As a country, we have always been treated like a doormat, a distant outpost, a loyal server by our stronger allies. Ours is a history of being seen as a dependent economy by our creditors and aid-givers. Ours is a reliable vote that can be counted on by the United States, as we continued our post-colonial existence as some kind of an indicator country for US interests. Wherever the US went, there went the Philippines too. And it is something that pained me so much.
It is precisely because of this that I simply endured and shrugged off many of the President’s imperfections and flaws, and willingly staked my name and friendships, even my employment, if only to support a President who inspired me to hope that we will become truly a sovereign country with an independent foreign policy.
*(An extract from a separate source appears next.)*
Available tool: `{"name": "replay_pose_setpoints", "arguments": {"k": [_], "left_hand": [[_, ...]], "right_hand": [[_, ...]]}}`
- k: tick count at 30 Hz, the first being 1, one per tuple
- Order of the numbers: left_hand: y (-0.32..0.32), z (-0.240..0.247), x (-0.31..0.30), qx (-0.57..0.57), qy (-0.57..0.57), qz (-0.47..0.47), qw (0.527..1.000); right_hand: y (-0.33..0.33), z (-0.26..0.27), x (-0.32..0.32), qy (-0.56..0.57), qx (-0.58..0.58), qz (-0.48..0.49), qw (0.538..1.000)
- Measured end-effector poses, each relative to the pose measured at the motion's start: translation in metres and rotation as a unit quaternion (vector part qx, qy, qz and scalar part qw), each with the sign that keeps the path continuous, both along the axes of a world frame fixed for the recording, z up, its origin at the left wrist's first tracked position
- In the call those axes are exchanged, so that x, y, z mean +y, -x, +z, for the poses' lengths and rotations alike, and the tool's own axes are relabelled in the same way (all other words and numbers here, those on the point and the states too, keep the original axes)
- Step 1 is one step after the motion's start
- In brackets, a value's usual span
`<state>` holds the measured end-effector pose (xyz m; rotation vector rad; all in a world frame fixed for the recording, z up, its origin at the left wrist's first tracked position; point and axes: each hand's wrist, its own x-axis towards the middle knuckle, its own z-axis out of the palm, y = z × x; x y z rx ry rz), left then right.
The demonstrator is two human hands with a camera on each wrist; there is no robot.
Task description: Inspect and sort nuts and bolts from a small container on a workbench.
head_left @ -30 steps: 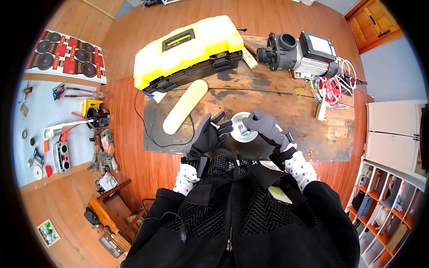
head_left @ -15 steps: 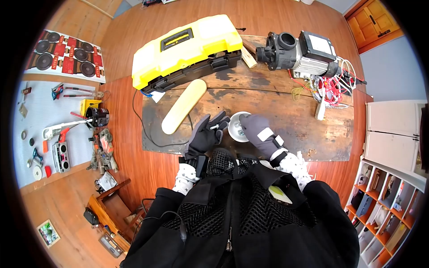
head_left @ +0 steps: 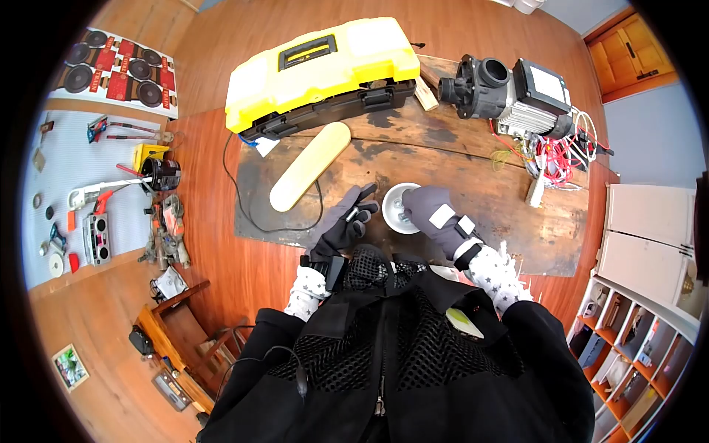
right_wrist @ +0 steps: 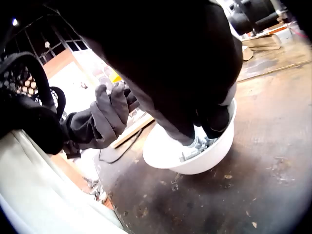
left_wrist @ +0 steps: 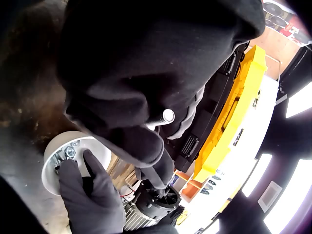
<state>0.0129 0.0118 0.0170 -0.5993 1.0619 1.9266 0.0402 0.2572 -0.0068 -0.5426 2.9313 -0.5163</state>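
Note:
Curled fingers of the gloved left hand hold a small metal cylinder, whose round end shows in the left wrist view. Just right of that hand, a white bowl stands on the table with metal nuts and bolts in it. The gloved right hand reaches in from the right, fingertips down among the hardware. Its thumb and finger are apart in the left wrist view; any piece between them is hard to make out.
A yellow and black toolbox stands at the table's back left, a pale oblong board and black cable in front. A pump motor and tangled wires lie at the back right, near a wood piece.
The right hand has shifted slightly and turned over the bowl, its fingers still inside. The left fingers have curled further around the metal cylinder. The head view has shifted a little.

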Motion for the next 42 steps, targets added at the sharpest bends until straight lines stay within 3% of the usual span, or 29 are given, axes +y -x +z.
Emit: {"name": "replay_pose_setpoints", "arguments": {"k": [4,8,9,10,11,13,15,17,19,20,22,27,30,32,39,42], "left_hand": [[0.000,0.002,0.000,0.029,0.095,-0.053,0.994],[0.001,-0.009,-0.008,0.039,0.075,-0.065,0.994],[0.001,-0.011,-0.010,0.037,0.085,-0.053,0.994],[0.002,-0.009,-0.010,0.036,0.095,-0.041,0.994],[0.002,-0.008,-0.009,0.038,0.097,-0.039,0.994],[0.002,-0.003,0.000,-0.003,0.077,0.051,0.996],[-0.002,-0.017,-0.004,0.042,0.048,0.057,0.996],[-0.004,-0.026,-0.010,0.088,0.021,0.058,0.994],[-0.003,-0.027,-0.008,0.041,-0.053,0.073,0.995],[-0.002,-0.026,-0.009,0.020,-0.069,0.073,0.995],[-0.002,-0.026,-0.007,0.029,-0.068,0.063,0.995],[-0.002,-0.014,0.000,0.044,-0.086,0.044,0.994],[0.000,-0.009,0.003,0.059,-0.084,0.024,0.994],[0.002,-0.001,0.005,0.056,-0.041,-0.028,0.997],[0.003,0.009,0.010,0.085,-0.065,-0.029,0.994],[0.010,0.024,0.019,0.109,-0.045,-0.086,0.989]], "right_hand": [[0.001,-0.018,-0.020,-0.015,-0.038,-0.012,0.999],[0.004,-0.031,-0.023,0.001,-0.036,-0.024,0.999],[0.004,-0.034,-0.024,-0.007,-0.035,-0.027,0.999],[0.012,-0.028,-0.027,-0.042,-0.116,-0.013,0.992],[0.013,-0.030,-0.029,-0.041,-0.113,-0.011,0.993],[0.012,-0.033,-0.032,-0.078,-0.142,-0.021,0.987],[0.014,-0.034,-0.032,-0.093,-0.148,-0.022,0.984],[0.019,-0.035,-0.028,-0.049,-0.192,0.003,0.980],[0.014,-0.023,-0.016,0.054,-0.139,-0.011,0.989],[0.017,-0.012,-0.011,0.078,-0.175,-0.028,0.981],[0.020,0.018,0.000,0.126,-0.263,-0.075,0.954],[0.008,0.029,0.025,0.199,-0.256,-0.125,0.938],[0.002,0.029,0.031,0.417,-0.369,-0.221,0.800],[-0.003,0.018,0.034,0.456,-0.373,-0.227,0.776],[-0.014,0.037,0.023,0.602,-0.362,-0.209,0.681],[-0.018,0.037,0.020,0.612,-0.351,-0.209,0.677]]}}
I even celebrated his diplomacy as a form of creative destruction, where his boldness would disrupt the familiar patterns in which we have found ourselves embedded and implicated, even destroying this, if only to create new ways of engaging our partners. And I saw it as a clarion call that would usher in a new identity for us as an autonomous, independent and sovereign player. I imagined a Republic that would be taken seriously and be respected as an equal. While pragmatically such would have been a tall order, there was no doubt in my mind then that the President would lead and inspire us. Watching him curse President Obama and the Pope, leaders of two entities to which we have loyal but contentious relationships, greatly impressed on me the hope that indeed change had come.
I take sovereignty seriously. I treasure the day we will embrace a truly independent foreign policy. This is precisely why I supported the President’s decision to withdraw from the International Criminal Court (ICC). It is less because it is singling out the President, but more because the actions of Fatou Bensouda, its Gambian chief prosecutor, have the potential of amounting to an assault on our sovereignty. I am offended by the possibility that we will be treated like a failed state that is unwilling and unable to investigate and prosecute crimes listed in the Rome Statute.